Iona was recently introduced to me by a friend who insisted she’d be a great addition to the blog. Not quite knowing what to expect, I sent my questions and requested some background information for an introduction. What came back was fascinating and it was immediately obvious that no summary I could write would do her justice…
… So here is Iona Italia introducing Iona Italia:
“Conceived amid the dancing dust motes of a Karachi bedroom and born in an industrial Scottish town with a dystopian vista of oil refineries in the background, a member by birth (courtesy of my Indian father) of one of the world’s smallest ethnic minorities – the Parsis, a group of transplanted Zoroastrians who crossed the Indian Ocean from Persia to Gujarat in the eighth century -- I’ve been a misfit and a globetrotter since I was in my mother’s womb. Transplanted permanently to the UK after my parents fled General Zia’s militant Islamist dictatorship while I was a young child, I’ve since lived in six countries on four continents and speak four languages fluently. I studied English Literature at Cambridge and wrote a doctoral dissertation on the eighteenth-century periodical essayists who were the pioneering forerunners of our current op ed writers and opinion journalists. I later expanded my thesis into a book called Anxious Employment (a title that has since become uncomfortably autobiographical). After a decade in academe, I fell passionately in love with Argentine tango and left for Buenos Aires, where I spent eleven years studying, teaching and performing the dance and writing about it in my book ‘Our Tango World’. In 2017–18, I spent two years in India, living in the heart of the Parsi community in Bombay and exploring my Zoroastrian roots. During that time, I also began writing for and copyediting the online publication Areo Magazine, a political commentary publication with an anti-woke leftist stance. I took over as editor in chief of Areo in May of this year and am now fully dedicated to keeping that feisty little publication vibrant and flourishing and hosting the associated podcast, Two for Tea. I live at the edge of London, on the skirts of Epping Forest, with four old friends. I am an oversharer, a chatterbox, a giver of long and sustained hugs, an Indian food supremacist, a Babylon 5 and Star Trek nerd, a voracious reader of both fiction and popular science, an abominable chess player, a reluctant runner and a universal liberal humanist. I have a fastidious horror of the skin on hot milk but will let any dog lick my face.”

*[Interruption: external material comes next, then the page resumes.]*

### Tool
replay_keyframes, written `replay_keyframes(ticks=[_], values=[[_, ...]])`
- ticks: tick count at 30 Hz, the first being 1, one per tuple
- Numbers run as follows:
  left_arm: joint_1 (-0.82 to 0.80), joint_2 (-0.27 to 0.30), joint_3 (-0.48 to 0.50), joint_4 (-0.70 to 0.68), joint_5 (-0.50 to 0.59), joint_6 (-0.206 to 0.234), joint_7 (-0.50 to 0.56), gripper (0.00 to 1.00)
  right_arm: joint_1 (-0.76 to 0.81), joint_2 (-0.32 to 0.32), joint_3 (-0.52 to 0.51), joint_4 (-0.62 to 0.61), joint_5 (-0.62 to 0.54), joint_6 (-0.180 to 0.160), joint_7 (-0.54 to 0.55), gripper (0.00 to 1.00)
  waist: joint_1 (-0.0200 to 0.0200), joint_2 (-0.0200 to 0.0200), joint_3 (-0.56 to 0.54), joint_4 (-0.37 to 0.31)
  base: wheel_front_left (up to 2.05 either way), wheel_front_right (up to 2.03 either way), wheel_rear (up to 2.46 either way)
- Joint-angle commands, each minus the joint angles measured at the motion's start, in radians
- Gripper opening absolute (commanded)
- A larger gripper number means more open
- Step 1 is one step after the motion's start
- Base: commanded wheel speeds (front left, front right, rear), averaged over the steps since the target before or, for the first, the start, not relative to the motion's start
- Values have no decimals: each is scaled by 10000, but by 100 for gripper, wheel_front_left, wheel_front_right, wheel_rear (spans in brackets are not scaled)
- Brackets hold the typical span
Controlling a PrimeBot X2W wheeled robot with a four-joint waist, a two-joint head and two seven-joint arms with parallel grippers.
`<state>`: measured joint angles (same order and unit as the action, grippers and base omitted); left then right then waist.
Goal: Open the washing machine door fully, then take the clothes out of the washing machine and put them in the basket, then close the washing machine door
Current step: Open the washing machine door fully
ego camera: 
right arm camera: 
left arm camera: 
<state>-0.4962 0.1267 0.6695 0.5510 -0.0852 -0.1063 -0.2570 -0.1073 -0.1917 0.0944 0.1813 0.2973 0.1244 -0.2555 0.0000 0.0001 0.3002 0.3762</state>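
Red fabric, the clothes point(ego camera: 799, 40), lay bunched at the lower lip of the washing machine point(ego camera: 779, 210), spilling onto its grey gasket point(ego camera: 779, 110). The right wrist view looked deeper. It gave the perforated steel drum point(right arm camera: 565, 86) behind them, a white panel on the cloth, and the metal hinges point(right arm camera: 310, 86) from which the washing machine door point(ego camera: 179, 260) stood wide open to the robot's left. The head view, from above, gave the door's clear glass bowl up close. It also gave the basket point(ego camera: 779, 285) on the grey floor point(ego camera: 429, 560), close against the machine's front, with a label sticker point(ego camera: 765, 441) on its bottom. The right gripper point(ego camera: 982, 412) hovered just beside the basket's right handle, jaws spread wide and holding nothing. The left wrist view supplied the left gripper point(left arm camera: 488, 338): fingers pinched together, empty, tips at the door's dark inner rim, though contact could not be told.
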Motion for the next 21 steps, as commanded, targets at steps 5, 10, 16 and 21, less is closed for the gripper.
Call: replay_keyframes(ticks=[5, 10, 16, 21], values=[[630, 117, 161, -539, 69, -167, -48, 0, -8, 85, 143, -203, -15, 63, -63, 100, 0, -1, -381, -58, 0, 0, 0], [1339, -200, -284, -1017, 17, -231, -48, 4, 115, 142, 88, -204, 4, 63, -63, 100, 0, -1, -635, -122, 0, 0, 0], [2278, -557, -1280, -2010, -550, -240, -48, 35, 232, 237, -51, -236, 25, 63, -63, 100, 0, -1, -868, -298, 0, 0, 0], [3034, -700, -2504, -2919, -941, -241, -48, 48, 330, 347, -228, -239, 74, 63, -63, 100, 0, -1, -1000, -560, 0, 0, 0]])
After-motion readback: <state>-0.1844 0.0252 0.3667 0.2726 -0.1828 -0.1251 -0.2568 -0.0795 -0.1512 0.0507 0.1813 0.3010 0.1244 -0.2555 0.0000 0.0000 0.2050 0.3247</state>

Iona is a human mammal. Here are her thoughts:
What brings you the most joy in life?
Joy comes in a wide variety of forms, but I’d divide it chiefly into pleasures of doing and pleasures of having done. Of the former, the thing that has provided the most intense experience of a blissful flow state is Argentine tango: the perfect blend of sensual pleasure, enjoyment of another person’s proximity, immersion in music, self-expression and sheer joy in movement. Of the latter, I think the most thrilling is when I discover that I have reached or moved someone through my writing.

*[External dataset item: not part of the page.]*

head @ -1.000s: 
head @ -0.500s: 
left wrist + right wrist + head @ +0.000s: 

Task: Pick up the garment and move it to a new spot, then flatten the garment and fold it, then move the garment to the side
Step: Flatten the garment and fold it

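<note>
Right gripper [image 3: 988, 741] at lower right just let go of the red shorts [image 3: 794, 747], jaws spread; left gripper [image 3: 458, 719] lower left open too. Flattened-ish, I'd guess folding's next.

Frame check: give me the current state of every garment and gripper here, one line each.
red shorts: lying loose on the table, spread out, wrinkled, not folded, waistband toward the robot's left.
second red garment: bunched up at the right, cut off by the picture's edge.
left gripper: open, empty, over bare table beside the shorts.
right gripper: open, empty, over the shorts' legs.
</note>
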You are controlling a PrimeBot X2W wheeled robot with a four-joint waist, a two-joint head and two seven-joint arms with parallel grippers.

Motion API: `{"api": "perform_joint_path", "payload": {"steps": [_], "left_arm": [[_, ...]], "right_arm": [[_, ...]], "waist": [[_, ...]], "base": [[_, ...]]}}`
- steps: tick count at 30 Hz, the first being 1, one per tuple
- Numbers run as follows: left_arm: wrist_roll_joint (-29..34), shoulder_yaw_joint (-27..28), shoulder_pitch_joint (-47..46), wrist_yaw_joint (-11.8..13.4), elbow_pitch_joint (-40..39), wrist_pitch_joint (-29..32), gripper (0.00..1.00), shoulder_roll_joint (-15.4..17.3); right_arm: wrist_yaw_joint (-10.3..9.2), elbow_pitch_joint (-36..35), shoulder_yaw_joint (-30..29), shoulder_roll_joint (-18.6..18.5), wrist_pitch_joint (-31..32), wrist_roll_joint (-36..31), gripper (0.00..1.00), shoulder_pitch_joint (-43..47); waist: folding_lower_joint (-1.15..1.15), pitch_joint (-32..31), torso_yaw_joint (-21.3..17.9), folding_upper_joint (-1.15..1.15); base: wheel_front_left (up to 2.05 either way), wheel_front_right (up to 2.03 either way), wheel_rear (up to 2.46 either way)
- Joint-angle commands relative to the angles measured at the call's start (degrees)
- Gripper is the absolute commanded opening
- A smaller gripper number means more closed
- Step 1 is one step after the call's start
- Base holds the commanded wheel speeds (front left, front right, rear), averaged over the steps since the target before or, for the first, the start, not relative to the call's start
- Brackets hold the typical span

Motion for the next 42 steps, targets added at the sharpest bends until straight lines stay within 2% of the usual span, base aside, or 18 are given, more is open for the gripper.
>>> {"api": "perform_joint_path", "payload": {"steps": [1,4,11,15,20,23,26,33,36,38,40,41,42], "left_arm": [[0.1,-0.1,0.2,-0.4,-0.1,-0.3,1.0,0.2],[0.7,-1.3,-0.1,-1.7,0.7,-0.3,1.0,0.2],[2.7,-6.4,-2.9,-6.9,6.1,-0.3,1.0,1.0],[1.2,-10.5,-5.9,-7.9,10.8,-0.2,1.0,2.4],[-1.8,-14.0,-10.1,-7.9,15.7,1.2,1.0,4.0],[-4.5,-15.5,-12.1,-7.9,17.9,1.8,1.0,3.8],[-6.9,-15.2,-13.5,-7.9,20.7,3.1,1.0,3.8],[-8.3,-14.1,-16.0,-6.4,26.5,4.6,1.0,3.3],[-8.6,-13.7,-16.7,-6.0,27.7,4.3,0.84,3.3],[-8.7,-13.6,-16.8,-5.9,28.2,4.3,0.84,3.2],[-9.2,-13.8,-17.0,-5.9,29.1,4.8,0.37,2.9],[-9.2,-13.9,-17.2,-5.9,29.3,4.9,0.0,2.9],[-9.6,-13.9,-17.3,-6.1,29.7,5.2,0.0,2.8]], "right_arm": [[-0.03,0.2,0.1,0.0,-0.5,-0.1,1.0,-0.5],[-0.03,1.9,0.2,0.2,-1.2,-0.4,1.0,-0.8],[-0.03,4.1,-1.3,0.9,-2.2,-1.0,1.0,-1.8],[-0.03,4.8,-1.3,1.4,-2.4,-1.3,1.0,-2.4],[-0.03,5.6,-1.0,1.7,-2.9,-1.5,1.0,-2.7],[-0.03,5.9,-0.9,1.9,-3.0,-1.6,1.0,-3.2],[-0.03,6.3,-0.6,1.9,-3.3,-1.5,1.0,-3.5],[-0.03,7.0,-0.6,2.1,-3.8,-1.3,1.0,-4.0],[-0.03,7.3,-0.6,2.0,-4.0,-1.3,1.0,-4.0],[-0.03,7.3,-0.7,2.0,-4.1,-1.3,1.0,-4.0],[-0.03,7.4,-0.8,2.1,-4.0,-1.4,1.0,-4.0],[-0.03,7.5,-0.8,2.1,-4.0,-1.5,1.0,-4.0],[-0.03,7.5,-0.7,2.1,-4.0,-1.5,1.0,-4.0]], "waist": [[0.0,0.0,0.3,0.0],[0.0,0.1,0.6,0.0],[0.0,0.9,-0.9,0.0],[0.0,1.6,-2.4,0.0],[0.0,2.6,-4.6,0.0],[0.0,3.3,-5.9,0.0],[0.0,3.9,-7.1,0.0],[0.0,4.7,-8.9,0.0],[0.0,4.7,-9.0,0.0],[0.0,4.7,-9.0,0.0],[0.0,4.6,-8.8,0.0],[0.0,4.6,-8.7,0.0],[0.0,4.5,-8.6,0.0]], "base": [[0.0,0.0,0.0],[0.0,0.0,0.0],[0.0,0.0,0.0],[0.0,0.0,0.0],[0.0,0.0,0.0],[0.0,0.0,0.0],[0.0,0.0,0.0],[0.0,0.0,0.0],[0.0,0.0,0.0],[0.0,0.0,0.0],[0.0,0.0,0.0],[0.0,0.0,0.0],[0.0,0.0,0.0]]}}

What does success mean to you?
Feeling that you have made a positive contribution and changed the world for the better in some way, however small, and that that has been noticed, acknowledged and valued.
What do you see as your greatest achievement?
I don’t think I’d see them as achievements - I don’t think of myself as an achiever - but the two things I managed that were most difficult were writing my academic book - that was a very hard slog - and my trip to India. I was supposed to be living with a Parsi mother and son, but instead of taking me to their home from the airport as I stumbled bleary-eyed off a fourteen-hour flight, they dropped me at an extremely spartan hostel in a hectic, noisy, crowded part of town. I knew no one. One year on, I was living in a lovely neighbourhood and had established one of the warmest, most fulfilling circles of friends I’ve ever had in my life.
What are you most grateful for?
My health, my intellect, my friends. Just being alive is an extraordinary stroke of good fortune. Against astronomical odds, for a brief period between two vast stretches of inexistence, you and I are here, now.
What is something most people don’t know about you?
That my name has nothing to do with Italy but is a corruption of ita-walla (lit. “brick man,” i.e. mason) and a common Parsi surname.
Who or what has had the biggest influence on your life?
I’m continually inspired by the humour and compassion of the eighteenth-century writer Samuel Johnson, who is severely undervalued. Forget his dictionary and Boswell’s biography and read his periodical essays.
What do you regret?
Having wasted so much of my precious life feeling sorry for myself and frittered away my time in empty activities, such as reading magazines, watching YouTube and, lately, on Twitter.
Has there been a defining moment in your life? Can you tell us about it?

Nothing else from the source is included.